## TASK REQUIREMENTS
Using the listing below, set down each line from the line containing "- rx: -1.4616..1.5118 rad" through the line containing "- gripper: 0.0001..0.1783", both ends included, exactly and with nothing added.

= = = = = = =

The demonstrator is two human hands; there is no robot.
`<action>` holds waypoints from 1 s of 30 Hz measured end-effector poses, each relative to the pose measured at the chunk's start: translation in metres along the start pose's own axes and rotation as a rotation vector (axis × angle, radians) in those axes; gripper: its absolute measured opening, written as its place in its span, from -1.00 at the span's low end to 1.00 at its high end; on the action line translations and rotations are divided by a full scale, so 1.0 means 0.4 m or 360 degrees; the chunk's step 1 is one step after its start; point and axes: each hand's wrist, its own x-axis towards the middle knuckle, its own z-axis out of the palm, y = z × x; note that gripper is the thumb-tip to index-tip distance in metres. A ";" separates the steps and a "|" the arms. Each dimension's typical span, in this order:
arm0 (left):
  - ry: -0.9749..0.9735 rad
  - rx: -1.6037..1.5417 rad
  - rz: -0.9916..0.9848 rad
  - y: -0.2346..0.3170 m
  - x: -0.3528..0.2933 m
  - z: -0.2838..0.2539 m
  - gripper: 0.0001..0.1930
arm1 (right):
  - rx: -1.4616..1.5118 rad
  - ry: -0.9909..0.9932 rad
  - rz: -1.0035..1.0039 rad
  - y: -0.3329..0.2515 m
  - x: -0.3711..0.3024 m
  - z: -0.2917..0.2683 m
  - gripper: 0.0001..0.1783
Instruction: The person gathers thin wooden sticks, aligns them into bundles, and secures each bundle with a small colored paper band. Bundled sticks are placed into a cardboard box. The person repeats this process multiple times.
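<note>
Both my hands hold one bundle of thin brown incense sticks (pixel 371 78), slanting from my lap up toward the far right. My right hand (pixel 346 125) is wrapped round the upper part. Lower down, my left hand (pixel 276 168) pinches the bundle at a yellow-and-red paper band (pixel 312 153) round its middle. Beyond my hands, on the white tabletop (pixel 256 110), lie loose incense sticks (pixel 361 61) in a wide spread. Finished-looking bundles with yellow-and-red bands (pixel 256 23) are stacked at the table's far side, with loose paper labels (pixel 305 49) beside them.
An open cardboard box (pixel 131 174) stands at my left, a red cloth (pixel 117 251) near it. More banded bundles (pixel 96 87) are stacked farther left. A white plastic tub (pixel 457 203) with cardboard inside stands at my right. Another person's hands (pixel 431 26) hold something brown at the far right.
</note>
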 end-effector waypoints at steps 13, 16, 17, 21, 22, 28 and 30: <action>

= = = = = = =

## RESPONSE
  - rx: -1.4616..1.5118 rad
  - ry: -0.9909..0.9932 rad
  - rz: -1.0035..1.0039 rad
  - y: -0.3329..0.2515 m
  - x: -0.3711..0.3024 m
  - z: -0.2917..0.2683 m
  - gripper: 0.0001..0.1783

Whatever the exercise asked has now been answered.